[Your objective]
Instruction for the entries that follow: retype exactly the lines from the line with "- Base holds" to the line with "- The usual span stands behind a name", both included, and omit all others.

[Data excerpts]
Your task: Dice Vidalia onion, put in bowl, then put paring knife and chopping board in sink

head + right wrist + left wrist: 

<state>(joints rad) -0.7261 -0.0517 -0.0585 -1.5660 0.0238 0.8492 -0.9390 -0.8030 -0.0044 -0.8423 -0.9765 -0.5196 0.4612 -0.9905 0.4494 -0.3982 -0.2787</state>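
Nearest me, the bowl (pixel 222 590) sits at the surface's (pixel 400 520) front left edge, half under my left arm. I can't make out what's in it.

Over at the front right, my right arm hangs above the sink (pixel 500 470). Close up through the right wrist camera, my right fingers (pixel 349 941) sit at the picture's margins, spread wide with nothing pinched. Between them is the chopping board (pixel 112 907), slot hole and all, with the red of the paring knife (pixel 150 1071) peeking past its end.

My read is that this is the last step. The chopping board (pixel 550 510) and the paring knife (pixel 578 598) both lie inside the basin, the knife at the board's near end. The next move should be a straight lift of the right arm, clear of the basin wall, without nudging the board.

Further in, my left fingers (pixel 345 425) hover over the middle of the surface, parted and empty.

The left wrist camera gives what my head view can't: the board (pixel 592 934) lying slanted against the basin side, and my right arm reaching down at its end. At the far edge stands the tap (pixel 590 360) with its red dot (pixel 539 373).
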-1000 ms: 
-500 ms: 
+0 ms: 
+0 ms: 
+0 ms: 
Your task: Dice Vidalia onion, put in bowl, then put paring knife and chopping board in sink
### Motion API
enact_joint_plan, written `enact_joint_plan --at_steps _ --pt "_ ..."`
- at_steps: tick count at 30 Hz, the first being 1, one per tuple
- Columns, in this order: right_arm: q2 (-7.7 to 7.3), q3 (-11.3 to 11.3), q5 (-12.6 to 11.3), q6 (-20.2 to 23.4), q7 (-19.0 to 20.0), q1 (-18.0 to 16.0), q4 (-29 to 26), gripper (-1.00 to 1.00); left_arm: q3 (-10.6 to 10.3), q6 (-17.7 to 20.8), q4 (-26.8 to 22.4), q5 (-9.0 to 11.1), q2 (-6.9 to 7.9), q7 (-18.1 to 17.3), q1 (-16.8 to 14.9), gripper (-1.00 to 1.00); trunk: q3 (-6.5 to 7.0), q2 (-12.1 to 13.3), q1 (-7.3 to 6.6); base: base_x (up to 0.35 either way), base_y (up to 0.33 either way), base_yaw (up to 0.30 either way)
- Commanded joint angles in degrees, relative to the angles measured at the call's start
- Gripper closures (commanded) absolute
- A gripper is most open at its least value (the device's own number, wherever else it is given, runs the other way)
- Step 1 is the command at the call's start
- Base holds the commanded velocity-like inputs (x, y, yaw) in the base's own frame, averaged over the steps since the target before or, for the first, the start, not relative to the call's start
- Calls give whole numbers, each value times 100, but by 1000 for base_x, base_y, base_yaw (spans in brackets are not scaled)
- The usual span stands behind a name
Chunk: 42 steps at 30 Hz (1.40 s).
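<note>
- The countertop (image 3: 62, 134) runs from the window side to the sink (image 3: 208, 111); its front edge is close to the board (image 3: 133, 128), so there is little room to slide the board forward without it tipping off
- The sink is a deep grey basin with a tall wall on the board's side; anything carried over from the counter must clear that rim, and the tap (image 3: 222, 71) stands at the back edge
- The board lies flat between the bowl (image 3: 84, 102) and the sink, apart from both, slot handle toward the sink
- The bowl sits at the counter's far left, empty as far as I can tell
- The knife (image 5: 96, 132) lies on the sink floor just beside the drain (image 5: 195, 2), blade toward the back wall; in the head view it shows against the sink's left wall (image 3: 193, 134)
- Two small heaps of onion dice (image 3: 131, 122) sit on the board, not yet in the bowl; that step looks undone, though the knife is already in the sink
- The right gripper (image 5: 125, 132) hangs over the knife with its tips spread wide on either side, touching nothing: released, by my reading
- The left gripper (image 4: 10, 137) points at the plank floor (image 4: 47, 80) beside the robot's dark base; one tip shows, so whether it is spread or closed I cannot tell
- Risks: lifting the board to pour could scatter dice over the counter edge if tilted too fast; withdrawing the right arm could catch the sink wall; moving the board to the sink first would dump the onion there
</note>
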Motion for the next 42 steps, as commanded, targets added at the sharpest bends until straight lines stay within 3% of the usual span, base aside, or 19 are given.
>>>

[Output of the exercise]
- Base holds the commanded velocity-like inputs (x, y, yaw) in the base's own frame, averaged over the steps since the target before or, for the first, the start, not relative to the call's start
- Calls give whole numbers, each value times 100, but by 1000 for base_x, base_y, base_yaw (spans in brackets are not scaled)
- The usual span stands behind a name

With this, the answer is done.